Circular No. 01 Dated 16 July 2023 Issued by the Financial Sector Support and Strategic Planning Department of the Bangladesh Bank On “Long-Term Financing Facility”July 31, 2023
In light of the notable success achieved through the completion of the long-term financing facility (“LTFF”) program under the Financial Sector Support Project, the Bangladesh Bank (“BB”) has decided to extend its provision of long-term financing support to private sector firms, particularly those in export-oriented manufacturing industries.
The primary objectives of this initiative are to stimulate employment opportunities, foster industrial growth, and drive the real output of the economy. Additionally, the program aims to facilitate the sustainable adoption of digital transformation in line with the principles of the Fourth Industrial Revolution in Bangladesh.
The financing will be facilitated through banks authorized to engage in foreign exchange transactions, referred to as participating financial institutions (“PFIs”). To be eligible to participate, PFIs must meet several qualifications. These include having a minimum rating of three or better in capital adequacy, asset quality, management, earnings, liquidity, and sensitivity ratings, as determined by the BB. Additionally, PFIs must maintain a proportion of non-performing loans of less than 8% and comply with the minimum regulatory capital adequacy requirement. Problematic banks, such as those involved in major financial scams, or those under the observation or coordination of the BB are not eligible to participate.
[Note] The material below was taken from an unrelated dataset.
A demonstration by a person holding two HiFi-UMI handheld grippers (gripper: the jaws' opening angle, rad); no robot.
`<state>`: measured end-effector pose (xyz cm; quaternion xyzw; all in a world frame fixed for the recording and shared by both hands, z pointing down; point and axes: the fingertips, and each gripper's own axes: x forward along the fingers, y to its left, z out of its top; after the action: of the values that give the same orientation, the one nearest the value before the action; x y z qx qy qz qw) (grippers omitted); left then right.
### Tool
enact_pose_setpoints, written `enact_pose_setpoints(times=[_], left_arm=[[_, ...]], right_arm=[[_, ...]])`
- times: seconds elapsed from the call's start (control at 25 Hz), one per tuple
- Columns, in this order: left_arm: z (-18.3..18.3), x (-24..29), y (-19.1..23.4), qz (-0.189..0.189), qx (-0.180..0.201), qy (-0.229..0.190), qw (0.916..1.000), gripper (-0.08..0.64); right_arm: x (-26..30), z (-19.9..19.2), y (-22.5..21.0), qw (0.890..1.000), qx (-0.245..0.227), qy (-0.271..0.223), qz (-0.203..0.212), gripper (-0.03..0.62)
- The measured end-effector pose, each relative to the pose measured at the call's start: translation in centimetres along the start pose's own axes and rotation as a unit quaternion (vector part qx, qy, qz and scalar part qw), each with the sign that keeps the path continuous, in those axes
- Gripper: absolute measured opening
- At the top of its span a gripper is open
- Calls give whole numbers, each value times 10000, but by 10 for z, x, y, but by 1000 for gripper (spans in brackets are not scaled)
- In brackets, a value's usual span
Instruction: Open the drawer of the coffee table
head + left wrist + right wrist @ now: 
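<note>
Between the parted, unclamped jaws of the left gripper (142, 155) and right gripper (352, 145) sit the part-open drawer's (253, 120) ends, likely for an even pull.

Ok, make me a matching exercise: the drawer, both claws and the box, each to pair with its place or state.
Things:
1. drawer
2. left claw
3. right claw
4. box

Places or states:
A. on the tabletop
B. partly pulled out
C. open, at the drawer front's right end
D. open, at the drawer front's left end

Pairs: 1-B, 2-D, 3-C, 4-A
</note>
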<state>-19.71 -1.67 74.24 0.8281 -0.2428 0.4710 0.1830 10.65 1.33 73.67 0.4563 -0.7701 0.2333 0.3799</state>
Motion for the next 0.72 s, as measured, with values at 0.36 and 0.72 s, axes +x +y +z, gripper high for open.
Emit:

Refinancing of loans disbursed before 1 January 2021 using the fund is not allowed. Borrowers can apply for BB-Long Term Financing Facility (BB-LTFF) with a maximum limit of $5 million through a single Participating Financial Institution (PFI), and up to $10 million under syndicated financing through multiple PFIs.
Under the BB-LTFF, loans amounting to as much as US$10 million will be offered in US currency based on the provided guidelines.
The fund can be utilized for various purposes, such as procuring capital machinery, covering installation expenses, and facilitating the expansion or establishment of new manufacturing industries. It also supports the acquisition of ocean-going vessels and specialized transport vehicles for transporting domestically-manufactured goods, as well as the establishment of businesses that adhere to environmental and social standards.
However, financing will not be provided for loans that have direct economic, social, or environmental impacts, such as those involving land acquisition, involuntary resettlement, affecting indigenous communities, and leading to the loss of income sources or livelihoods.
The loans offered through the BB-LTFF will have a maturity period of three to ten years, which includes the grace period. The PFIs will be responsible for determining the specific grace period for individual projects based on projected cash inflows, ensuring it does not exceed one year.
Regarding interest rates, PFIs will be subject to an indicative pricing range of plus 0.25% to 1.25% of the 180-day average Secured Overnight Financing Rate, which is the benchmark interest rate for dollar-denominated derivatives and loans, replacing the London Interbank Offered Rate.
PFIs will independently set the loan interest rates for borrowers, taking into account their borrowing costs and operational expenses, and incorporating a reasonable risk-adjusted spread and profit margin ranging from 1% to 2% above the cost of funds.